Dec 14, 2016

Adventures of an Agnostic in the Weird World of Catholicism



This piece originally appeared on the blog Sick Pilgrim, here.

When my roommates first told me that they were going to get time off their Purgatory sentence by going to confession, praying for the Pope’s intentions, and walking through a holy door in a church downtown, I didn’t know what to do with my face. I asked a lot of questions that night.

I’m a volunteer in the Jesuit Volunteer Corps and I often feel like a fraud because I don’t believe in God. I want to, but I don’t. With my Gideon bible and plastic rosary hanging as decoration on my mirror, I flirt with religion but can’t claim it as my own. I live in intentional community with five other volunteers working at various non-profits, we pray before meals and have Spirituality Night once a week, and despite my willingness to take part I still sometimes feel like an anthropologist with a notebook in my back pocket.

Thankfully JVs are not obligated to go to mass every week, pledge our celibacy, or proselytize to those we serve (I’ve realized that Catholics aren’t as into that as other Christians can be.) There’s no way I would have joined the program if that was the case. But I obviously knew there would be spirituality involved, and knew that I would be around a lot of Catholics. I finished my B.A. degree at a Catholic college, DePaul University, but I was drawn there more for Chicago and their American Studies program than Jesus. During the two years I spent there, I learned about JVC by taking service trips and decided to sign myself over to the Jesuits upon graduation.

I grew up a discontented Episcopalian girl who read books in her lap during the service and skipped out after Communion to plonk around on the musty piano in the fellowship hall. I remember being furiously indignant that I had to say things aloud in services that I didn’t understand or believe – I felt like I was being made to agree to a contract I hadn't read yet. I don’t remember any time in my life when I labeled myself as a Christian. My father is a Christian author and I knew how to speak the language because of him, but never felt comfortable in that world. We lived in Vermont, a fairly irreligious state, and I didn’t know many people my own age who believed in God. The only friend I had who was interested in discussing religion with me was an older boy on the bus who identified as a Satanist.
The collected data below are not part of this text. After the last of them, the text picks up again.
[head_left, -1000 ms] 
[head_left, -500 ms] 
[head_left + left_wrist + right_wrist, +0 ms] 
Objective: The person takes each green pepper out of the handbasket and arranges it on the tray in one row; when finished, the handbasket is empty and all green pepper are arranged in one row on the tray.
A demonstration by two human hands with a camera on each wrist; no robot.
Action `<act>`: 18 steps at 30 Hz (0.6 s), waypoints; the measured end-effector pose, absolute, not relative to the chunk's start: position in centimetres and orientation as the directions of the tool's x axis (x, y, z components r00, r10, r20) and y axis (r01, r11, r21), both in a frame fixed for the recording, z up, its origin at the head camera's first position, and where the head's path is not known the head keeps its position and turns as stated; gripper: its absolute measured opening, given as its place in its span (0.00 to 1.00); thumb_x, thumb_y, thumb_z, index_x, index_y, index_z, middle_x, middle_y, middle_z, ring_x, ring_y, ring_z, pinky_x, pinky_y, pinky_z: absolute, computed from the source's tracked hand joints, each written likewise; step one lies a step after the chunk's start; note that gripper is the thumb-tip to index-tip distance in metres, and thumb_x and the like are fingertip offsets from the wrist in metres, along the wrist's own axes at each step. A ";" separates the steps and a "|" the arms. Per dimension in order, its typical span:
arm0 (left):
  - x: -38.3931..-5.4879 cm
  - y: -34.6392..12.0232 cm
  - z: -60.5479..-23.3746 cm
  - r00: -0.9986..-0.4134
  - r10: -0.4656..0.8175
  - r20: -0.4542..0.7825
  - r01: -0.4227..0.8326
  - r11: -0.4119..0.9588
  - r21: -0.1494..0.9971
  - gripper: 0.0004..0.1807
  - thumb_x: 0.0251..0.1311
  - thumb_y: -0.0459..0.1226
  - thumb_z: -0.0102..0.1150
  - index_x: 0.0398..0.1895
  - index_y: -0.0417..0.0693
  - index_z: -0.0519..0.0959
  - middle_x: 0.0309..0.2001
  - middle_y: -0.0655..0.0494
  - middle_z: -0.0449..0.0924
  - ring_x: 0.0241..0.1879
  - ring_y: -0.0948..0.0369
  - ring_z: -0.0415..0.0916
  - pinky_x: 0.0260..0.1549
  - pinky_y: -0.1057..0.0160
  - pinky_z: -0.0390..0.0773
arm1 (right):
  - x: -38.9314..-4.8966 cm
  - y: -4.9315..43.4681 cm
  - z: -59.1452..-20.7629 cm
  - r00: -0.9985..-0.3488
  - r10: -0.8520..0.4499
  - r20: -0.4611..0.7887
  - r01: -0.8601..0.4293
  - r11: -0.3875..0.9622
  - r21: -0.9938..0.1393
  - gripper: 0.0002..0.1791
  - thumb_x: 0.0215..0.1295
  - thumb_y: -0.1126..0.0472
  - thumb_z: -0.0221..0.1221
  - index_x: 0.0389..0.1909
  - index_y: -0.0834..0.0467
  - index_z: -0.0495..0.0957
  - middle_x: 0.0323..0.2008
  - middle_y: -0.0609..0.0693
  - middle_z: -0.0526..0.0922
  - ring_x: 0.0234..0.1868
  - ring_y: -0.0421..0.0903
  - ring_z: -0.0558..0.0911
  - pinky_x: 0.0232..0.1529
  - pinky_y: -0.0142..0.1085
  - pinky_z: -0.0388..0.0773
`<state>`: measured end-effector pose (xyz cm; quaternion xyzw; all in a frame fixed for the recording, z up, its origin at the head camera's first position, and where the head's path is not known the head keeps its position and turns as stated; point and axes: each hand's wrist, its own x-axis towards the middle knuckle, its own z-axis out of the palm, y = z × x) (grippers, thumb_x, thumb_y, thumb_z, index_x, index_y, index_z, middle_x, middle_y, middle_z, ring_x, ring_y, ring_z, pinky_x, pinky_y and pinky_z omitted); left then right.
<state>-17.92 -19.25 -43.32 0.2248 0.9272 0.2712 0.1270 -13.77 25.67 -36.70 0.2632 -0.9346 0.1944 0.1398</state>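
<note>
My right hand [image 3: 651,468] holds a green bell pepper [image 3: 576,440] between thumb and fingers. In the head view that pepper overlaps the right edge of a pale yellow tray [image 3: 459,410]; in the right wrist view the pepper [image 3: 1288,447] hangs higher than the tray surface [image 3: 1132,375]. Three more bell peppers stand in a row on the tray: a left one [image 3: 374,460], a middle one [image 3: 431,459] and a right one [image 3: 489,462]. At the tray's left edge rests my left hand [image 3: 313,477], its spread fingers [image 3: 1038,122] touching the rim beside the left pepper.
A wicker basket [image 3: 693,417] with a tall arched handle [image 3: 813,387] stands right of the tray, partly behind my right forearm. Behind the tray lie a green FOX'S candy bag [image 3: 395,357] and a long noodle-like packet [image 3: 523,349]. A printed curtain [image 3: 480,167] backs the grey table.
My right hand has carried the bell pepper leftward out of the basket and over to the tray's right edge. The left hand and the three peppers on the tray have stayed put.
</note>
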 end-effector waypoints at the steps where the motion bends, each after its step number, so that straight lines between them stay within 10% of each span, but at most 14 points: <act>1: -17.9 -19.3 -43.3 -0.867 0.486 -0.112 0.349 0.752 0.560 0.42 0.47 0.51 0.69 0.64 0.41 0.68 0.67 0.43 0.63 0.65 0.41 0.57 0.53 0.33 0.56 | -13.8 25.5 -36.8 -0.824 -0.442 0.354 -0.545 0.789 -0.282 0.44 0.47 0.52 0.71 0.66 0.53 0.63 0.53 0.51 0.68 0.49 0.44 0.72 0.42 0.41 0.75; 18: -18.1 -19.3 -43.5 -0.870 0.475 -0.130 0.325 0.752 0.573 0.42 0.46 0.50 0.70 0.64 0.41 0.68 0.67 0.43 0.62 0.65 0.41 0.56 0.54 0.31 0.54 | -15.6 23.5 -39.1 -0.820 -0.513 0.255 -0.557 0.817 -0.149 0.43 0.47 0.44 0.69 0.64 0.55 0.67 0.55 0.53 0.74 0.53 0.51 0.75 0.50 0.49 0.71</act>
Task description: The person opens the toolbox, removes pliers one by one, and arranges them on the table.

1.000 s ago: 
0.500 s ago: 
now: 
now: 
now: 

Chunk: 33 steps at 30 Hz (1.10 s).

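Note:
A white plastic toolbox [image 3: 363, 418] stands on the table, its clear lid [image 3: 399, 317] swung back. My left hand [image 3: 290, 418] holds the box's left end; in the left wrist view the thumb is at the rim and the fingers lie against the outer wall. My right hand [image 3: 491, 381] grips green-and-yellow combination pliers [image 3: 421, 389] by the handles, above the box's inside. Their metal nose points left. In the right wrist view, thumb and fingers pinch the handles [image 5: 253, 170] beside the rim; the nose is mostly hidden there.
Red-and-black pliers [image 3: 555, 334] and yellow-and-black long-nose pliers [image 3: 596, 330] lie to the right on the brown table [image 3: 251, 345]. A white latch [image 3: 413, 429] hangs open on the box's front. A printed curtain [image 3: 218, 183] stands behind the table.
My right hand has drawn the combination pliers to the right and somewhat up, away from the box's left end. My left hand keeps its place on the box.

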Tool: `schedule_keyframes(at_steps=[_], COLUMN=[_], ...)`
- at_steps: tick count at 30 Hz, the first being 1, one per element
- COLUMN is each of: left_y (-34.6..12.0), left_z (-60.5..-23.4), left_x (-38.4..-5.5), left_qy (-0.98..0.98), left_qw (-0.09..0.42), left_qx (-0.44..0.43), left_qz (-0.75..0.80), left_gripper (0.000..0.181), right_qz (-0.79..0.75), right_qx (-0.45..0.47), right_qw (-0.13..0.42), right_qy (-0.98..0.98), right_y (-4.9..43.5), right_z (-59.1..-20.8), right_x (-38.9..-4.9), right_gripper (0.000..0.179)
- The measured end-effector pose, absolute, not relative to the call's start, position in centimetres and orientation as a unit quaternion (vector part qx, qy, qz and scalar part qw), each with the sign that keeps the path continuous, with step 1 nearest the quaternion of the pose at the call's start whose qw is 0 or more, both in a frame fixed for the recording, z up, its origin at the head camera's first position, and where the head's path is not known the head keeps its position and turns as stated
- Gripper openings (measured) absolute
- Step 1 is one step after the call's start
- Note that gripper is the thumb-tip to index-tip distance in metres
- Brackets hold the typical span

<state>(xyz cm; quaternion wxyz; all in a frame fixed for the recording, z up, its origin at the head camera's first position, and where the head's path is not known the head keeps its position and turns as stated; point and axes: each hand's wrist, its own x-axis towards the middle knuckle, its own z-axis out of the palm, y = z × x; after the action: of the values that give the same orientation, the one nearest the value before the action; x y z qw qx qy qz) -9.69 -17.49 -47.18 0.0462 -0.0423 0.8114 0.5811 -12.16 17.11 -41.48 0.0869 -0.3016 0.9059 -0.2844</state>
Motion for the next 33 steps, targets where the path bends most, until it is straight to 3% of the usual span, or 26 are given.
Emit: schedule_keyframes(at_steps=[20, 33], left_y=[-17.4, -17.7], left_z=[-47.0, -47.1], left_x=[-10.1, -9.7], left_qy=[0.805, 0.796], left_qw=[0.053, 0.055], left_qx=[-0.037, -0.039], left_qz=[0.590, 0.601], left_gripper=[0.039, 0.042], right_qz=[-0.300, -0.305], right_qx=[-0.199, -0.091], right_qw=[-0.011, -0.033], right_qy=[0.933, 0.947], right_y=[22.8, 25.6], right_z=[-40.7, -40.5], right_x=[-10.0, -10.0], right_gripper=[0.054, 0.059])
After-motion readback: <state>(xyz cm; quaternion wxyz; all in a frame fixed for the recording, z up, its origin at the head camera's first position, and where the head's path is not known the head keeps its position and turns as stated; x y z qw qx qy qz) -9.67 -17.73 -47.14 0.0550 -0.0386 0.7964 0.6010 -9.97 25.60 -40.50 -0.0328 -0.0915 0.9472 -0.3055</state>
I have always been intellectually drawn to religion, keeping it at arm’s length through the lens of academia. I especially love learning about the dark and weird corners of religion, like snake-handling churches in Appalachia or the sky burial of Tibetan Buddhist monks (look it up, you won’t be disappointed.) Catholicism is just dripping with history, with more than enough darkness and morbidity in its past to satisfy any curiosity. I feel like I can move in religious circles because of my upbringing, but always as a politely interested outsider taking notes on everything that is new to me. For months I worked at a New Age crystal shop in Massachusetts, and although I dabbled in Tarot cards I did not find a belief system that made sense for me. It was also the most petty, dysfunctional, back-biting work environment I’ve ever been a part of and that soured the whole philosophy a bit.

I have had religious experiences in my life. I have felt a sense of the sublime while reading about space and astrophysics; beautiful music can do the same thing. And the Eucharist can move me to tears for reasons I can’t fully explain. Whenever I decide to attend mass with my roommates, during communion I have to walk up the aisle with my hands crossed over my chest like a mummy and stand before the priest while he says a blessing over me. This happened during my second week in JVC. After returning to my seat and seeing myself surrounded by sated, prayerful people who believed in God, I felt hot tears leaking out of my eyes. I felt alone, confused, and childishly left out of something huge. I hurried out of the church and waited for everyone in the parking lot.

I wanted to do a year of volunteer work before deciding on a career, and I did not choose the Jesuit Volunteer Corps at random. I wanted to put myself up against religious faith, even one fairly alien to me, to see myself in relief against it. From what I can tell so far, Catholicism is about pursuing and paying homage to the great mystery of existence. There’s that stark moment during mass when the priest says, “The mystery of faith,” and lets it hang in the air, a sentence fragment suggesting something deep and shadowy. For me that also encompasses the mystery of how someone can have faith, the leap that is required to get from cold rationality to God. I really admire that.